SLC Director Joe Salvatore said he saw the tutoring offered through the SLC to be stronger than that of a private company. Salvatore also echoed Christine Modey, faculty director of the Peer Writing Consultant Program, and said tutors provided through University resources like the Sweetland Center for Writing or the SLC are very well trained.

“I would say that I believe that the tutoring provided by the SLC stands up to the quality tutoring that you’d find privately or in many of those companies,” Salvatore said. “In fact, I’d go as far as to say I think that quality of our tutoring is better than what you’d find in the private sector. Part of that is because we provide extensive training for our tutors.”

In addition to the quality of the tutors, the SLC ensures they are up to date with the most recent research regarding learning, and they are establishing a welcoming environment for all that come to receive academic aid through their dedication to the DEI plan. 

“We send our staff to national conferences to learn about what other universities and other outstanding tutoring programs are doing so that we can bring those ideas back here,” Salvatore said. “We are also very committed to DEI, so we do a really good job in training our tutors on those issues. We make sure that whoever comes in to get tutoring in our center is made to feel welcome and supported and that the knowledge that they have is valued and the belief that they can learn anything.”

Salvatore also commented on the accessibility of tutoring through the SLC. He said there were usually tutors ready to help students out.

“I would say that our services are very accessible,” he said. “Students can drop by and get tutoring. Often times I’ll go into the help room and there are just tutors waiting there ready for people to help.”

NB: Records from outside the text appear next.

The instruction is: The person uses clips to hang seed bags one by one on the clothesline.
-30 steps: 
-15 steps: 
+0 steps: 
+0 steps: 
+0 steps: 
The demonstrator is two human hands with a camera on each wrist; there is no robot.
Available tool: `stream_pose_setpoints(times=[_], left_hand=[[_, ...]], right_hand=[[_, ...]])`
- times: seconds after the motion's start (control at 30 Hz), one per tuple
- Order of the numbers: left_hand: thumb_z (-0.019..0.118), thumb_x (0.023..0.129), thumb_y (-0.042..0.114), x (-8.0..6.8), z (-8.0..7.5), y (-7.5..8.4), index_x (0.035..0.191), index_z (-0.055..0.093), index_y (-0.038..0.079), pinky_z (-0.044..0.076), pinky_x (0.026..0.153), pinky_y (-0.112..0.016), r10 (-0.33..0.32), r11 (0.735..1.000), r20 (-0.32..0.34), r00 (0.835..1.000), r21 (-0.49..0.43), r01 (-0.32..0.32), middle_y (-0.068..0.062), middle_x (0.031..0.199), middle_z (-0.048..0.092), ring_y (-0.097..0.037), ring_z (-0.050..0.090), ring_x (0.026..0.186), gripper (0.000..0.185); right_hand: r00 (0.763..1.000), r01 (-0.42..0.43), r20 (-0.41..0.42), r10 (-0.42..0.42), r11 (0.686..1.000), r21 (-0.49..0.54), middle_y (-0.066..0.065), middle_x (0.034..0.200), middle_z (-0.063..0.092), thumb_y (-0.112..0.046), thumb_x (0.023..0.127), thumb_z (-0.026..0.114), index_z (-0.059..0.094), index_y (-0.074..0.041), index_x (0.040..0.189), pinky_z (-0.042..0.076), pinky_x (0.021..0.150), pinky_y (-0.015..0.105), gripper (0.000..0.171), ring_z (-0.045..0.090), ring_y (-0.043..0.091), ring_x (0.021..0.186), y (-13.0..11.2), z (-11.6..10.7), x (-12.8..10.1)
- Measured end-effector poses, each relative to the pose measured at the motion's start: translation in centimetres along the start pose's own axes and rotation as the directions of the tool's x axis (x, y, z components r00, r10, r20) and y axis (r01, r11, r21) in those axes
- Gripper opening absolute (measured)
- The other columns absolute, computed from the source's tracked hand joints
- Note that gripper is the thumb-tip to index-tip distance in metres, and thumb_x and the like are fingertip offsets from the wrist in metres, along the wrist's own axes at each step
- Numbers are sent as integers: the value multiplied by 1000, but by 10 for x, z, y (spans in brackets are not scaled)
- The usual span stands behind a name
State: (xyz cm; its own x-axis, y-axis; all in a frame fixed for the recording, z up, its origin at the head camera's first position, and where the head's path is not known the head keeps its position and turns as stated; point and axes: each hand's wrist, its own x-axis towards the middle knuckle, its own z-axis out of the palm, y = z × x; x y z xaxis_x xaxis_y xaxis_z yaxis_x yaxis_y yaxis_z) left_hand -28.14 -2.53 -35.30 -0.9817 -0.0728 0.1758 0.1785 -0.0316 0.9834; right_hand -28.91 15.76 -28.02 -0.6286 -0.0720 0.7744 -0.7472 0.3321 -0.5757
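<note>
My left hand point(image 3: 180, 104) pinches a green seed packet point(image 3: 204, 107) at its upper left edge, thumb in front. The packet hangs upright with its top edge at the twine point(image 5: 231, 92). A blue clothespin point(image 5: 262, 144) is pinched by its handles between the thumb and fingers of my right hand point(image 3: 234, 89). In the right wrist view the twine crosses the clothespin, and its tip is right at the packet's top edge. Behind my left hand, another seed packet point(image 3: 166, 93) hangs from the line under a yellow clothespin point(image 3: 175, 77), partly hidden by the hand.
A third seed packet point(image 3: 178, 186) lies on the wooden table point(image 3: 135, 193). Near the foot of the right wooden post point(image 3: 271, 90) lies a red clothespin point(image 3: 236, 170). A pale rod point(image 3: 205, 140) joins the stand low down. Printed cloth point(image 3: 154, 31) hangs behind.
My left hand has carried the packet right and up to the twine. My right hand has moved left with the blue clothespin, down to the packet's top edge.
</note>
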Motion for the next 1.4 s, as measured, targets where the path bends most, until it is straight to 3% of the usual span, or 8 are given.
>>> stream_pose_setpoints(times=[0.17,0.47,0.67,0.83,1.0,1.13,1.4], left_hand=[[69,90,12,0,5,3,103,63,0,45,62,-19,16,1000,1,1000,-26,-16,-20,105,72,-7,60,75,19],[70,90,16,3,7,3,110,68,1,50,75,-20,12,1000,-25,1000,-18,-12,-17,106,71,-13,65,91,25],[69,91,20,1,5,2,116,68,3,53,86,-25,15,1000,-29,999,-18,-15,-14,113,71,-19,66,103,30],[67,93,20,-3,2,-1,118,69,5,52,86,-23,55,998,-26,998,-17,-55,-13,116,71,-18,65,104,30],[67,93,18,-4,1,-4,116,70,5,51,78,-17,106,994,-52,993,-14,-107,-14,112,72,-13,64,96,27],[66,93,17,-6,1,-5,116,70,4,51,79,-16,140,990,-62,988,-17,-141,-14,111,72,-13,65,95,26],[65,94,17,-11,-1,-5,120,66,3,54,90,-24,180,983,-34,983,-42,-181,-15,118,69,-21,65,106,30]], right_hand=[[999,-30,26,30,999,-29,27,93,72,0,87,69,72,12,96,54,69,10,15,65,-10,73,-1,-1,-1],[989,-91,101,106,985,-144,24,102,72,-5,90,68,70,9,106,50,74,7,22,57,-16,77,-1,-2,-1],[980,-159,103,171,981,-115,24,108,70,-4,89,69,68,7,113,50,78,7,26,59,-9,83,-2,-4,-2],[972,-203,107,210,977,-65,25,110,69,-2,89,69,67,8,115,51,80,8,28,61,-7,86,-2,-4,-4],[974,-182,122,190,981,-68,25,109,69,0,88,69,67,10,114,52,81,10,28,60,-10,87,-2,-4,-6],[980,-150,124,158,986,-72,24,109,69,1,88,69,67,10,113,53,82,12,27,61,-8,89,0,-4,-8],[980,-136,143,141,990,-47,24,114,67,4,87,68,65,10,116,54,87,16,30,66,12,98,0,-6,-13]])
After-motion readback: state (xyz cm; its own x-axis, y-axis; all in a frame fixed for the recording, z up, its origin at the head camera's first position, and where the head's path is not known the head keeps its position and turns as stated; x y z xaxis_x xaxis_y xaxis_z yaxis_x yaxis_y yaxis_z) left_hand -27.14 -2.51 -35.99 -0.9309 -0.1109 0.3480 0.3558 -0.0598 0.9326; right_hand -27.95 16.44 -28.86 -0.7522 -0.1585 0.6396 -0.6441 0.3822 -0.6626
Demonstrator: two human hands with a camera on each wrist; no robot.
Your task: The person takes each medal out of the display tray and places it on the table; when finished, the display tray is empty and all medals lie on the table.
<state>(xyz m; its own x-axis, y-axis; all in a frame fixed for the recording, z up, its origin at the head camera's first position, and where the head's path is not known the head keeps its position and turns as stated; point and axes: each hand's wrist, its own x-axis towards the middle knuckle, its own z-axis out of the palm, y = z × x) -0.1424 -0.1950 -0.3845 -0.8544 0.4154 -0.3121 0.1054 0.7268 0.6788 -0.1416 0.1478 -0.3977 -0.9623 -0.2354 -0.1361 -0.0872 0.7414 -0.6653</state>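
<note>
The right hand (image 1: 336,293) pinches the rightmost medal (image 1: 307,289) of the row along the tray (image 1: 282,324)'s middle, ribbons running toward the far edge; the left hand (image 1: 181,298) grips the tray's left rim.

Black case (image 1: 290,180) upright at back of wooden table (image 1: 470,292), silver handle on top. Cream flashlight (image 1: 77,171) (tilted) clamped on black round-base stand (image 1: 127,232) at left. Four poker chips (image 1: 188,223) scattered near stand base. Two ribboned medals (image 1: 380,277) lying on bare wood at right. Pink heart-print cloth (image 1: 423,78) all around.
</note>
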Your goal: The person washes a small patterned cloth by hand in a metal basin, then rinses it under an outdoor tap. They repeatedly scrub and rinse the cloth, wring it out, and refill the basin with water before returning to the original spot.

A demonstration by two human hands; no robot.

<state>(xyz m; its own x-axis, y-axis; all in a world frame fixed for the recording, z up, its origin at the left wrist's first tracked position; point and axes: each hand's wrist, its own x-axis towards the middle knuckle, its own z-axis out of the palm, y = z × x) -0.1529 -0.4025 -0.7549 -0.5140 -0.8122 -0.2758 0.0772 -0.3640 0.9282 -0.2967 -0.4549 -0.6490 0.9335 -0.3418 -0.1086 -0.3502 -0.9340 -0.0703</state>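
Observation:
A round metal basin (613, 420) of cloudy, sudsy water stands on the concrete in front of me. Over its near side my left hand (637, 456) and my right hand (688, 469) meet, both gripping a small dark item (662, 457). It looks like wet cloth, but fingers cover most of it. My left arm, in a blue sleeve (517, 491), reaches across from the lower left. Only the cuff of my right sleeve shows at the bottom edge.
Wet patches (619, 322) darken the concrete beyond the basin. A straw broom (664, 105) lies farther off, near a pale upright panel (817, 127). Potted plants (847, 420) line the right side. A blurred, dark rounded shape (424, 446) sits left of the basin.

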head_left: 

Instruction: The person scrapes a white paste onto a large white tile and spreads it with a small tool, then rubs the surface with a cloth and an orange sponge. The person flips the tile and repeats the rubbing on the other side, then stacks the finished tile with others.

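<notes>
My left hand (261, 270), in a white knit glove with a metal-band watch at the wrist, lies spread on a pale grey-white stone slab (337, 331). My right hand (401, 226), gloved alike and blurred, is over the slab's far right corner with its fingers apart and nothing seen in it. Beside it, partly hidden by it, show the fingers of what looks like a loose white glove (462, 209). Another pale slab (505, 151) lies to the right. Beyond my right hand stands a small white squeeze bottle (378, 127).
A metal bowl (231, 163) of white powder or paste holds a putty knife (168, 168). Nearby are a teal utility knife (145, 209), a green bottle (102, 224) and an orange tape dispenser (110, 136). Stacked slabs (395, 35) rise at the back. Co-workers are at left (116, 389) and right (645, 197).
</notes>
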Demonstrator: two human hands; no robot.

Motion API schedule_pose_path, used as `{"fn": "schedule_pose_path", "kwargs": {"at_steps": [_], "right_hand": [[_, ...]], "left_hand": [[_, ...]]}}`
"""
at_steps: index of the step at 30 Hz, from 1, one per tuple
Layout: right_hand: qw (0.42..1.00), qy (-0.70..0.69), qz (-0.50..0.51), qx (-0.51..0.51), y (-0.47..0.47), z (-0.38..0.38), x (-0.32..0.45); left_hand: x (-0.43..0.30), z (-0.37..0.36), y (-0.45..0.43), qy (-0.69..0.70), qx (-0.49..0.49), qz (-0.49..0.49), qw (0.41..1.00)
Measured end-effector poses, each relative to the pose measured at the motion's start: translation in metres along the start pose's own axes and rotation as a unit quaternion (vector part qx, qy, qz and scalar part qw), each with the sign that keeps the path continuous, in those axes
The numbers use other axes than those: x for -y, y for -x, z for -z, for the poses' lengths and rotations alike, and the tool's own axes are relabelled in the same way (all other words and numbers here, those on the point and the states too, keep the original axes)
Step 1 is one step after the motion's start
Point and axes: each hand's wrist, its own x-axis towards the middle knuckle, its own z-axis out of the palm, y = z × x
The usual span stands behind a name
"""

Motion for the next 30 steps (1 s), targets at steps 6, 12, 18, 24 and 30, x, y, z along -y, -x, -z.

Another free tutoring resource offered at the University is the Sweetland Center for Writing, which seeks to help undergraduate and graduate students with improving their writing skills. The Center currently has 50 tutors on staff and five locations across both Central and North Campus and an online presence. The Center’s Peer Writing Consultant Program, which pairs students with trained tutors, has held about 3,600 appointments this past year.

Modey said the benefits of utilizing the service, instead of those of a private tutoring company, included a strong promotion of student empowerment and well-trained tutors.  

“The things that we offer are students who have been well trained pedagogically in a way that is effective and that embodies certain principles among which are: empowering students to be in charge of their own writing, helping them to develop skills that will serve them well in future academic writing and future writing work,” Modey said.

Modey also pointed out since the peer consultants were typically University students, they are more familiar with the way courses on campus are taught — something that may not be true of private companies.  

“I think that our consultants are really well prepared because they’re U-M writers, they’re not somebody standing outside the University saying, ‘This is what it should look like,’” Modey said. “They’re people who are in the trenches with students, and I think that peer-to-peer connection can be particularly powerful.”

However, Burtis further elaborated on the advantages of being able to afford private help. She said while being able to afford a tutor is beneficial, it can also create disparities between various income levels and academic achievement.

“I think that private tutoring is a great resource if you can afford it,” Burtis said. “While the advantage may just be slight for some, it can be large for others, so I do think that it does give an advantage to those who have the expendable money to afford it over those who do not. I think that differences in personal and family income make a lot of difference when it comes to education, and being able to afford additional tutoring is a prime example of how that happens.”